TASK:
Starting at the first line of the records below, reproduce every line up to and including the line with "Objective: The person", but leave out all pictures.

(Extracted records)
────────────────

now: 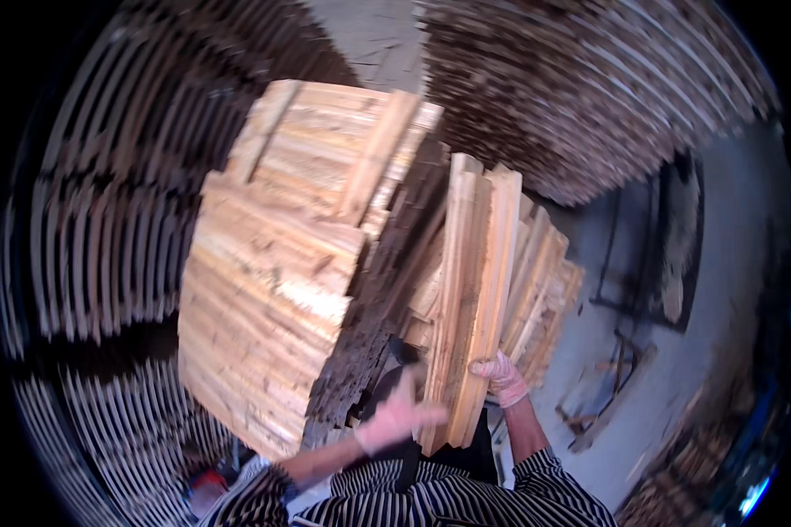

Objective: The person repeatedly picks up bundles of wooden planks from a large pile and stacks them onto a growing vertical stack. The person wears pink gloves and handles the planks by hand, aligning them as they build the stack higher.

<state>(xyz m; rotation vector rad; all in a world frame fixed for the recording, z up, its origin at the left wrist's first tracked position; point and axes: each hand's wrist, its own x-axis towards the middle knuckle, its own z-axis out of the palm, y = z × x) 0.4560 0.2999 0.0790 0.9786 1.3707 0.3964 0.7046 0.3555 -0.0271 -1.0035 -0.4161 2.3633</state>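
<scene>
Immediately right of a large stack of pale wooden panels (268, 290), a pair or more of long boards (492, 272) is held in front of the striped shirt (431, 505). The stack's dark, layered side runs close along the boards' left, leaving a narrow gap there. Behind them to the right: further pale planks (536, 303), slanted, partly hidden. Farther out: blurred slat stacks at left (110, 255) and a dark timber pile (580, 88) at upper right; black metal frame (646, 237) on grey floor (615, 369).

Boards: long axis runs from near the torso up and away, far ends leaning slightly right; edges roughly parallel. Right hand (501, 378), pink-gloved: gripping the boards' right edge, toward the near end. Left hand (400, 417), also gloved: fingers spread, at the left edge; contact cannot be told.
</scene>
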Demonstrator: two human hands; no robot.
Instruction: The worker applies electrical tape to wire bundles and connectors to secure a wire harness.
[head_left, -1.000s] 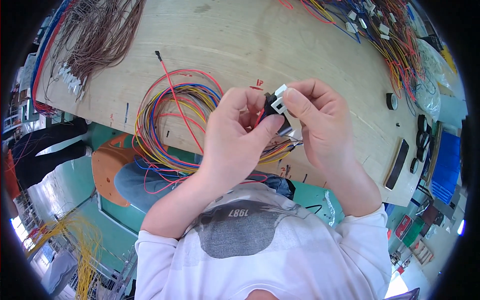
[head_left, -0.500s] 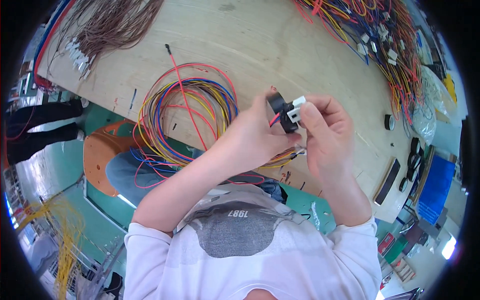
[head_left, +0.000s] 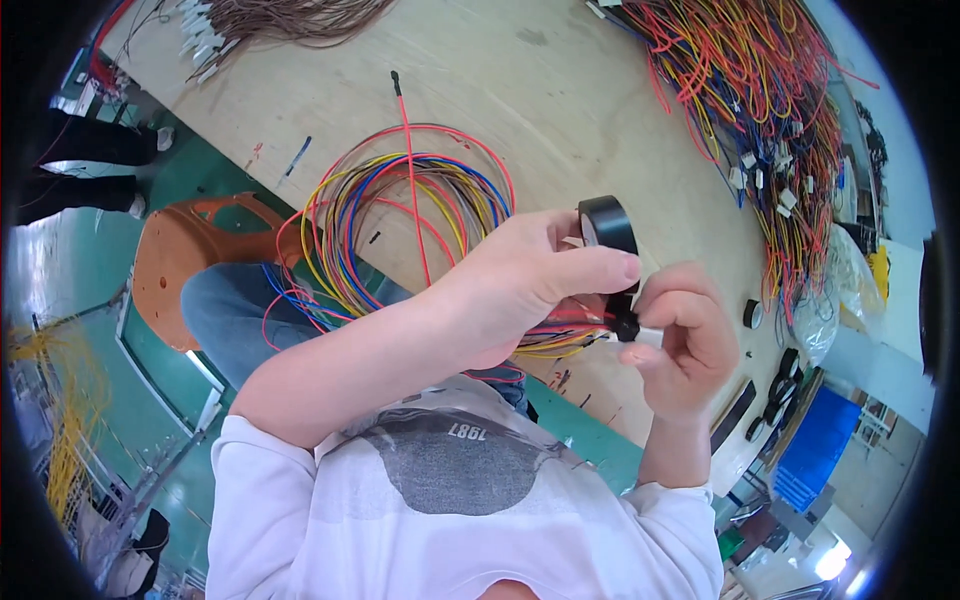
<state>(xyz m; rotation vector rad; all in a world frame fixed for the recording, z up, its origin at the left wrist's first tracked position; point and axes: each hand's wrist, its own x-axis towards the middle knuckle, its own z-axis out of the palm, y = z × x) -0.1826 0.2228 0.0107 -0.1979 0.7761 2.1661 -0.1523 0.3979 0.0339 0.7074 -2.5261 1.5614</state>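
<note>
My left hand (head_left: 535,275) grips a roll of black tape (head_left: 612,230), its thumb pointing right across the roll's lower part. Just right of it, my right hand (head_left: 692,345) is closed with thumb and fingers on a white plug connector (head_left: 649,337). Black tape (head_left: 625,326) sits around the wires behind this connector, below the roll. From there the wires run left under my left hand to a coil of red, yellow, blue and brown wires (head_left: 343,230) lying over the table edge. A red wire with a black end (head_left: 408,140) stretches away across the coil.
Bundles of coloured wires with white connectors (head_left: 770,110) lie at the far right of the wooden table (head_left: 560,110). Brown wires (head_left: 300,18) are at the far left. Several tape rolls (head_left: 780,395) lie at the right. An orange stool (head_left: 175,265) and another person's legs (head_left: 95,165) are at the left.
The tape roll has come up and over to the right in my left hand. My right hand has turned, and the connector now points right, lower than before. The view has shifted.
</note>
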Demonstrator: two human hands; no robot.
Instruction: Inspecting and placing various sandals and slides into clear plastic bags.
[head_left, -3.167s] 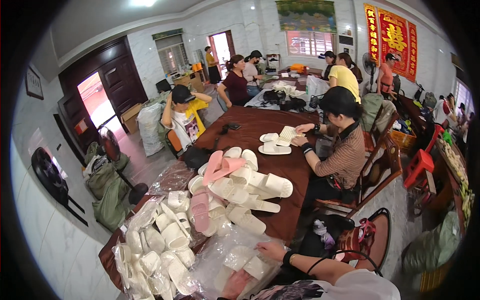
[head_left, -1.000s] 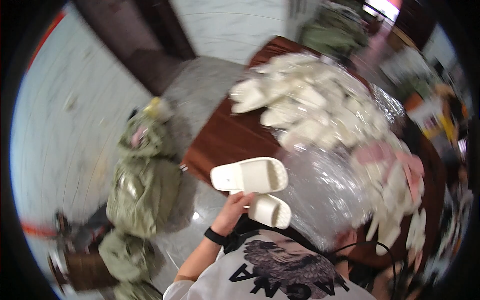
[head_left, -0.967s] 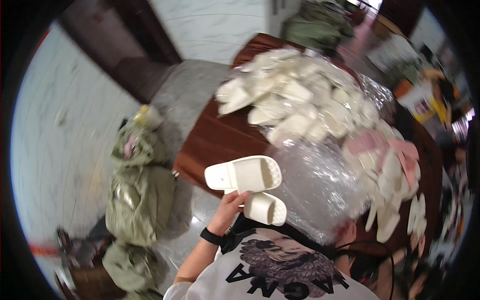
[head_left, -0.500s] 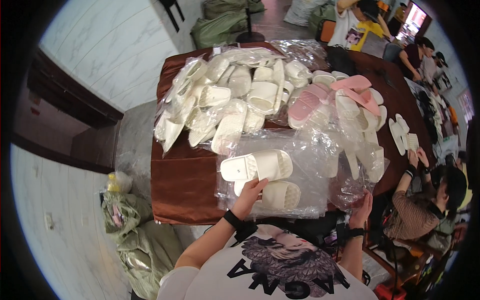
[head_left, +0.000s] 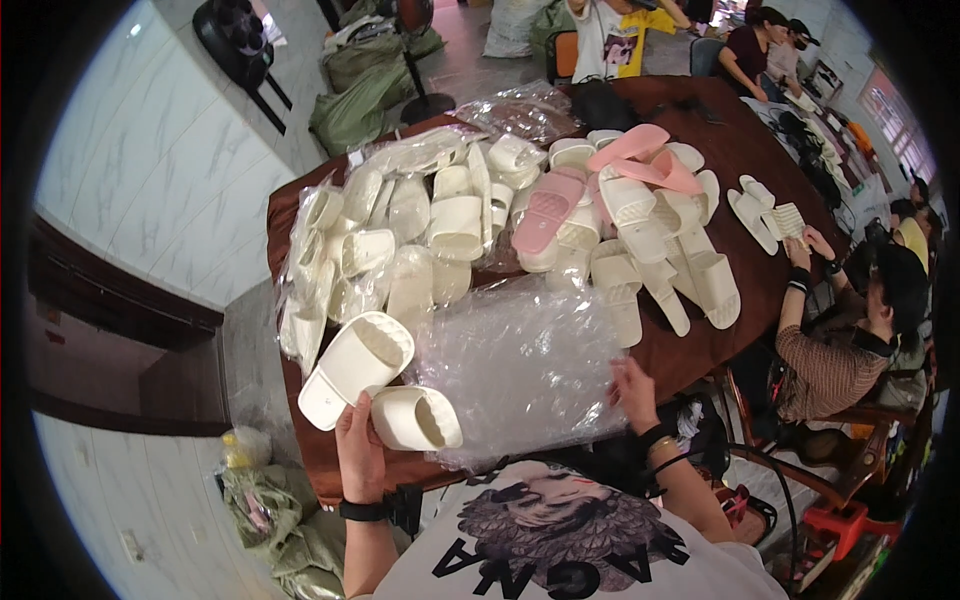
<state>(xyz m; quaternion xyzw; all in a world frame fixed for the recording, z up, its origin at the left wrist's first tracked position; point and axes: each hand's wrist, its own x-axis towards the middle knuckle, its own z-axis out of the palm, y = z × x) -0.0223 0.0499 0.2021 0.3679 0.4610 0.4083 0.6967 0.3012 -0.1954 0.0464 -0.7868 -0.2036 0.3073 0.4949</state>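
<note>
My left hand (head_left: 360, 455) grips a pair of cream slippers at the table's near left. One slipper (head_left: 350, 365) tilts up to the left; the other slipper (head_left: 410, 418) lies to its right, over the left edge of the plastic. Clear plastic bags (head_left: 515, 365) lie flat and wrinkled in front of me. At their right edge my right hand (head_left: 634, 395) has its fingers bent around the edge of a bag. Beyond the bags, several loose cream slippers (head_left: 655, 225) lie heaped with a pink slipper (head_left: 549, 208) and coral-pink ones (head_left: 630, 146).
Bagged cream slippers (head_left: 410, 225) pile up at the table's far left. On the right a co-worker (head_left: 840, 340) handles cream slippers (head_left: 752, 213) at the brown tablecloth's (head_left: 700, 355) edge. Green sacks (head_left: 265, 500) stand on the floor left; a wooden chair (head_left: 815, 450) stands right.
My left hand has carried the slipper pair left, off the middle of the bags. My right hand has shifted left to the bags' edge. Clear film no longer covers the right-hand slippers. The view has shifted.
</note>
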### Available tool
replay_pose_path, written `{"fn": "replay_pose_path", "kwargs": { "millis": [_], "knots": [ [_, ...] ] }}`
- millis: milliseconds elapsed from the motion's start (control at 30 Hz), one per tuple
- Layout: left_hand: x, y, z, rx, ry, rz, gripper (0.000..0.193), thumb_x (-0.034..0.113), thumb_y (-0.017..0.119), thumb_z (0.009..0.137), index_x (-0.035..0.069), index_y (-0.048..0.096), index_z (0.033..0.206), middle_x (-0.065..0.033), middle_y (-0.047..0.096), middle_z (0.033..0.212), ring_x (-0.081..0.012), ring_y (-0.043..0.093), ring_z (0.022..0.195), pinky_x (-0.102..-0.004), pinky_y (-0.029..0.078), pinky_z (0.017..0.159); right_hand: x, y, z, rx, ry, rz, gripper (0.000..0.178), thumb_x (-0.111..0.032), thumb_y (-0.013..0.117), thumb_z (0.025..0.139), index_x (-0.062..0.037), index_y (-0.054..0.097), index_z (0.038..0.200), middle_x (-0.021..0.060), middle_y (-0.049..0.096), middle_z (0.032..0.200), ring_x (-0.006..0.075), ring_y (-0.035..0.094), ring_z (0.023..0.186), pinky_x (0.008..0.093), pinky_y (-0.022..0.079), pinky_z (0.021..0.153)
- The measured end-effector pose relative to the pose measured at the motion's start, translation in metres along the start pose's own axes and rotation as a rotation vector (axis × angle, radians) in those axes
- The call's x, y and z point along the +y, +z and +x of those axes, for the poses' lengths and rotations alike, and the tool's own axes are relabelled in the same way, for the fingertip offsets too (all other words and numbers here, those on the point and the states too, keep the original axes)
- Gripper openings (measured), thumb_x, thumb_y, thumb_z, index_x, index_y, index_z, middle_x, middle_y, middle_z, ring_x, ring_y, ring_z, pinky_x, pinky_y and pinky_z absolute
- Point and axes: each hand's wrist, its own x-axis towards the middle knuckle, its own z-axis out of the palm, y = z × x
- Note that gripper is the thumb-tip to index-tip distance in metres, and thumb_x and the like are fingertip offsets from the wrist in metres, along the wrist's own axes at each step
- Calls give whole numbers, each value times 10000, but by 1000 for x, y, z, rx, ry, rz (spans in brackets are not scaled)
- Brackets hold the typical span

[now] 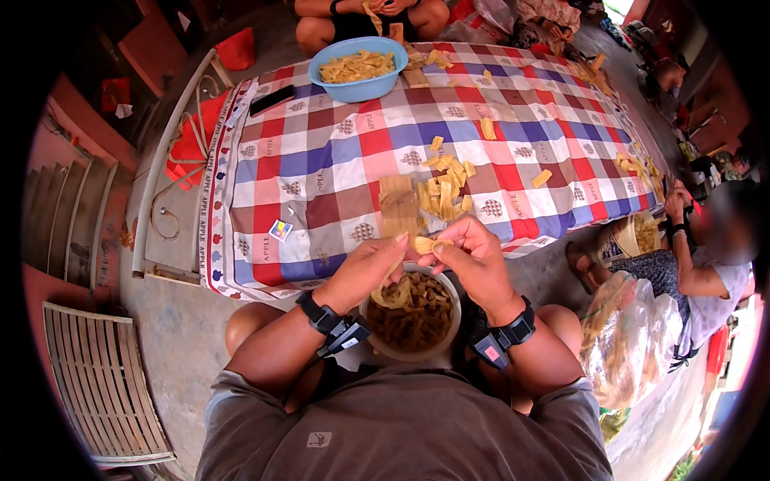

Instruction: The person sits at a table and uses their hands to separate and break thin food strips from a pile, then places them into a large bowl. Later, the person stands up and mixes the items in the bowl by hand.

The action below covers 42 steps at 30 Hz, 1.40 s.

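Observation:
Over a pale bucket (455, 325) between my knees, both hands are pinched on a pale yellow, flat, pliable strip (425, 244); its exact kind I cannot make out. My left hand (369, 268) grips one part, and a loose length hangs beneath it toward the bucket. My right hand (477, 260) pinches the other end, which looks folded, between thumb and fingers. Inside the bucket lie many darker yellow-brown strips (413, 321). Just beyond my hands, a small wooden block (399, 200) sits at the table's near edge, beside a heap of short folded yellow pieces (443, 188).
A checked cloth (337, 160) covers the low table. On it are a blue basin (361, 90) of yellow pieces, a dark phone (273, 100) and a small colourful packet (281, 230). People sit across and at right (698, 256). A filled clear plastic bag (630, 337) stands by my right knee.

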Motion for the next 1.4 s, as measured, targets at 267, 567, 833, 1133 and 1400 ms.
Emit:
{"fn": "replay_pose_path", "kwargs": {
  "millis": [267,567,833,1133,1400],
  "knots": [
    [5,5,-3,-76,141,-443,370,243,520,1016,-33,647,1226,-127,608,1319,-216,601,1156,-372,479,977,13,7,-6,-226,-56,-78,117,-10,558,984,-11,570,1101,56,661,1102,102,645,979,279,530,837],
    [13,3,-5,-139,215,-184,323,103,489,911,-40,708,1101,-147,590,1359,-227,566,1232,-360,453,1023,26,18,1,-88,-27,-335,143,-138,617,988,-10,553,1002,25,606,920,115,558,834,274,484,787],
    [29,-3,-11,55,-149,-61,226,90,518,928,6,670,1072,-4,572,801,-43,460,642,-190,356,573,14,-6,4,-14,176,-172,100,-56,553,969,-41,554,1067,14,623,786,19,499,621,180,381,549],
    [15,13,-10,192,345,800,281,185,552,1018,-6,602,1218,7,655,887,-91,608,781,-267,485,678,13,-11,7,17,30,-203,130,-39,555,963,-30,558,1092,23,654,818,17,499,639,181,378,560],
    [16,2,-5,-230,-198,124,321,240,532,1053,1,635,1240,-18,617,825,-106,575,757,-239,458,714,19,-11,7,18,60,-159,135,-21,544,963,-22,522,1096,27,628,857,55,540,699,220,427,620]
  ]
}}
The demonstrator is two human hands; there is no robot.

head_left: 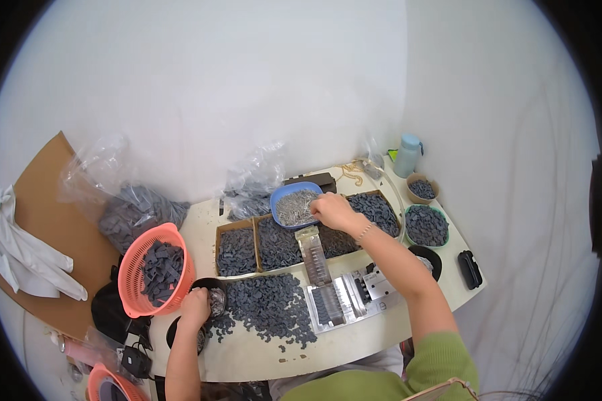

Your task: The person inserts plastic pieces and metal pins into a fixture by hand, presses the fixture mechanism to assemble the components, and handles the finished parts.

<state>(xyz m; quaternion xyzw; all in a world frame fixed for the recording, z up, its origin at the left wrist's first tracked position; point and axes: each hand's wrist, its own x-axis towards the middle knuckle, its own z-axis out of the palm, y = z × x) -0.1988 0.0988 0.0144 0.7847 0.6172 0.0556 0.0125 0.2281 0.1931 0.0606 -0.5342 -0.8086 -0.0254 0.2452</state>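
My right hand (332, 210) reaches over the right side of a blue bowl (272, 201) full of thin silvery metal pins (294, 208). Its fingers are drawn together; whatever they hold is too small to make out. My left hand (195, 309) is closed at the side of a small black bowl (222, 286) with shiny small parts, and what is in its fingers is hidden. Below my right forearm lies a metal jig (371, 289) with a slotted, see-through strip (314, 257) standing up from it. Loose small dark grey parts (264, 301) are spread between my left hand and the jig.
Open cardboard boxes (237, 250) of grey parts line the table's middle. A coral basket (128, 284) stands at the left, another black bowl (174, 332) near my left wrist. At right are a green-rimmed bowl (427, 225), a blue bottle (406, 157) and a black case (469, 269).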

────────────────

WRITTEN SOLUTION:
now: 

Objective: The person repeatedly picks up bundles of wooden planks from a large pile and stacks them onto a growing vertical stack. The person wears pink gloves and handles the planks by hand, aligning them as they build the stack higher.

Output for the exercise is complete.